Eight tired cabs parked tail-first in a darkened warehouse on Atlantic City's west side. A ninth was in its final resting place, missing doors and an engine. The sign on the outside of the building read the same as the stencil on the cabs' doors: ISLAND CAB CO. The mottled concrete floor bore witness to the fleet's myriad non-fatal fluid leaks.

Seven drivers leaned against fenders or sat on hoods. Two passed some small talk about the Knicks and the weather. Most stared at the floor or off into space. No one mentioned Manuel, the eighth driver. Each cabby cast an occasional furtive glance at one of the two adjoining rooms at the rear of the building. The one on the left, with
Dispatcher
painted over the scratched picture window drew no interest.

The windowless room on the right was their focus. One dented, black, steel door opened to the shop. Gold letters on it spelled PRIVATE. The seven men on the shop floor were willing to keep it that way. Manuel was in that room now for an audience with Jean St. Croix, two beefy goons, and The Chair.

A seat in The Chair never ended well.

Manuel's view consisted mostly of the soles of St. Croix's boots. He sat in The Chair facing a rough wooden desk. St. Croix sat on the other side, leaned back, fingers steepled, snakeskin boots propped up before him. He stared up at the ceiling in calm contemplation.

St. Croix hadn't said a word since entering. Manuel hoped this was a good sign.

Tiny and Stoner stood behind and out of Manuel's view. St. Croix never went anywhere without them. Manuel sensed the two burly bodyguards were there, the way someone knew a dark cloud blotted out the sun without looking up.

The Chair was a sturdy affair, straight-backed and handmade of oak thick as a forearm. Word was St. Croix brought it with him from Haiti. Manuel squirmed in the seat. Half-inch white rope bound his wrists to The Chair's arms and his ankles to its legs. Burgundy drops of previous guests' dried blood specked the rope. Sweat beaded on Manuel's bald head and rivulets of it ran down his scrawny sides.

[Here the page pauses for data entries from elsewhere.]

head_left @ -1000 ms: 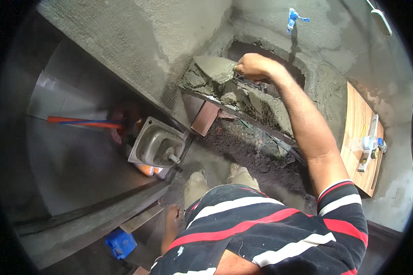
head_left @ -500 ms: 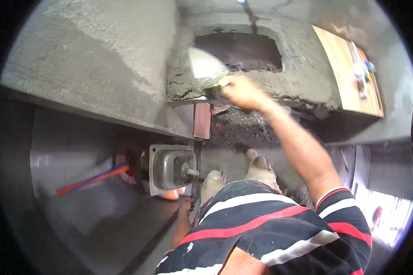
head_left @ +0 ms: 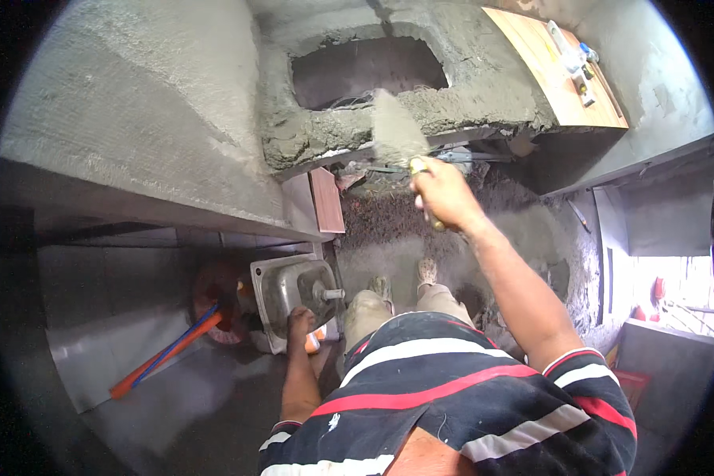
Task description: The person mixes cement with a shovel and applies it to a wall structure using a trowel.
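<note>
My right hand (head_left: 446, 194) is closed round the handle of a pointed plastering trowel (head_left: 398, 131). The trowel's cement-smeared blade overlaps the front edge of a rough mortared counter (head_left: 309, 133), its tip by the rectangular opening (head_left: 365, 71) in it. Whether the blade touches the mortar I cannot tell. My left hand (head_left: 301, 320) hangs low, in front of a metal sink (head_left: 276, 285) with a stub drain pipe; its fingers are too dark and small to read.
At the right of the counter lies a wood-grain board (head_left: 523, 59) with a level (head_left: 585, 87) and small items on it. A reddish brown slab (head_left: 326, 200) stands beneath the counter. An orange and blue long-handled thing (head_left: 166, 353) leans at left. Rubble (head_left: 389, 210) covers the floor ahead.
My right hand has drawn the trowel back from the opening toward me, over the counter's front edge. My left hand has risen in front of the sink. The view has shifted too.
</note>
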`<action>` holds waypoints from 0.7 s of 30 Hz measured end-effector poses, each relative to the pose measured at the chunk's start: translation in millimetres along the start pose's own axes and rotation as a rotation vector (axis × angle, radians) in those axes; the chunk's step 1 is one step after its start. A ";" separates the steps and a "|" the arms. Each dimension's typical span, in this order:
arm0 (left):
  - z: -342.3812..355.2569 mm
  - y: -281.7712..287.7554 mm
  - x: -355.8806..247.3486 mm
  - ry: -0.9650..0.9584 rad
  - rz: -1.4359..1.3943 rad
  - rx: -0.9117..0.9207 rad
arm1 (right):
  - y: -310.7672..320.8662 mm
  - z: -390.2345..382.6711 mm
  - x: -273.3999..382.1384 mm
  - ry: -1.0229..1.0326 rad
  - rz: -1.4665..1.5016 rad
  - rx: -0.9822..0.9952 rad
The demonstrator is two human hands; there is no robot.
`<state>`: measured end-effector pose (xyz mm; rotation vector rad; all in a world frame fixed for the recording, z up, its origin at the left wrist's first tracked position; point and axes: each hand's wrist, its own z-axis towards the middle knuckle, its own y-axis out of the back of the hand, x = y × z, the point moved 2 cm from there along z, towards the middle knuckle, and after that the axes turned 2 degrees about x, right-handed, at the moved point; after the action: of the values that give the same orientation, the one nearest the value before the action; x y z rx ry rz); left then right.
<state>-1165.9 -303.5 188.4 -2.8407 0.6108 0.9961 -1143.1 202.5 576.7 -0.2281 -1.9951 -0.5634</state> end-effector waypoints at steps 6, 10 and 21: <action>-22.5 -8.0 66.6 0.190 0.145 0.106 | -28.4 1.4 -1.7 -0.175 0.589 0.104; -26.3 -7.0 79.4 0.295 0.107 0.155 | -66.0 21.2 10.2 -0.190 0.595 0.229; -63.3 0.8 75.8 0.168 0.204 -0.088 | -116.7 56.6 24.3 0.265 -0.381 0.164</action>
<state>-1075.3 -342.7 191.8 -3.0090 0.9111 0.8340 -1244.9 125.9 542.5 0.3199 -1.8195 -0.6278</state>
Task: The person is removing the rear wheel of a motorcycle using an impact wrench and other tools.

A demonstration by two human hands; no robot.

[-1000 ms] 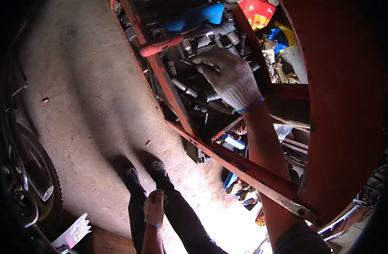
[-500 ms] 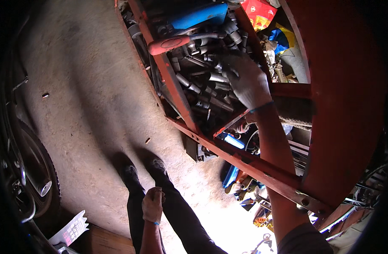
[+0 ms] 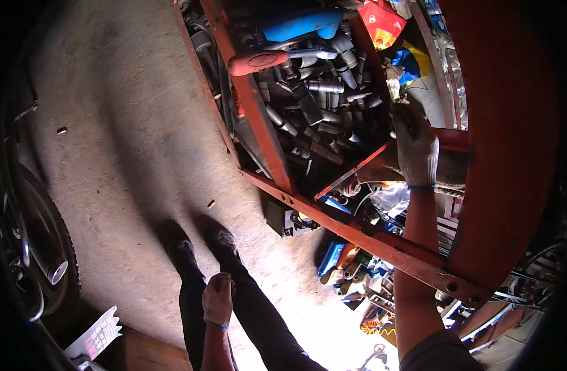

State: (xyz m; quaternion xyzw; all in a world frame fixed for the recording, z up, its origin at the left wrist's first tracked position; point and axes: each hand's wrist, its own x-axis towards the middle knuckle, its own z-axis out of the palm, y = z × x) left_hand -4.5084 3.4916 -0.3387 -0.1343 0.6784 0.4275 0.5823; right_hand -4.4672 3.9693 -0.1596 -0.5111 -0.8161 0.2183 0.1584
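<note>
My right hand (image 3: 414, 143), in a pale work glove with dark fingers, is over the divider between two compartments of a red metal rack. Its fingers are curled, and whatever they may hold is hidden. To its left lies a heap of dark metal sockets (image 3: 325, 86). A ratchet handle with a red grip (image 3: 259, 62) rests across the rack's bar above them. Low in front of my legs, my left hand (image 3: 218, 299), also gloved, is closed in a fist. I cannot make out what, if anything, it holds.
A blue plastic piece (image 3: 302, 26) lies behind the sockets. The right compartment holds a red packet (image 3: 382, 25) and small parts. Below the rack's red front bar (image 3: 370, 235) stand a black box (image 3: 283, 219) and several bottles. A wheel (image 3: 45, 241) is at left, a cardboard box (image 3: 150, 349) at lower left.
My right hand has moved right and toward me, from above the sockets to the compartment divider. The sockets it covered now show. My left hand stays closed and low; the view has shifted slightly.
</note>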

He prayed for a show of mercy.

“So, Manuel,” St. Croix said, brushing a dreadlock back from his face, “you've worked for me for how long?”

The Creole cadence in his Haitian accent was almost encouraging, as if Manuel was here on an interview. A spark of hope ignited.

“Three years, Mr. St. Croix,” Manuel answered. It was actually two and a half, but more seniority might buy him something here. Perspiration dripped from his eyebrow and stung his eye.

“The boys and I treat you well?” St. Croix circled to the front of the desk. He stood between The Chair and the desk and leaned back. “I put food on your table. I keep your parole officer off your back, no?”

As if on cue, one of the human walls behind Manuel stepped up behind The Chair. He wrapped his meaty hands around The Chair's back and braced his feet against the legs.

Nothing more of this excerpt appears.